I remember that Friday afternoon at Glenmorris there was just a spontaneous party that went on where people just came out of their apartments. It was a beautiful warm evening—day. That whole weekend was extremely warm and I think passions were running particularly high because they were fueled by the good weather. But we all came out and just passed around jugs of wine and I remember the boys saying, "What the hell, we're all going to be cannon fodder here. We're just—what's going to happen to all of us?" And I remember feeling, I'm very grateful I'm not a guy. I'm very grateful my, in my particular family, that my sister and I were girls. My brother was ten years younger—that hopefully this situation would be resolved by that time. But I had very good friends that were being affected. It was a very unsettling time. But we felt particularly betrayed then when the National Guard came in, when Governor Rhodes came on.
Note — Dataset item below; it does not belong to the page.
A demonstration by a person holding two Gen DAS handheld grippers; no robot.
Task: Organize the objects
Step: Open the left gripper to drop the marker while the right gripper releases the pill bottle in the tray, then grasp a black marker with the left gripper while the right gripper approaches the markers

He delegated authority to the National Guard for our university. And I have read since then that people—I have read that he has denied that martial law was into effect. And I thought to myself, How can he deny this? It was in effect. President Robert I. White was not given the authority to make decisions any longer. I admired President White. I thought he was a very, very good man. I anguished for him. And I, we all felt, I think, a greater sense of anger because of the way it was handled—the events of the weekend were handled by the governor. I have a lot of animosity to him. I think he should be held much more responsible for everything that took place.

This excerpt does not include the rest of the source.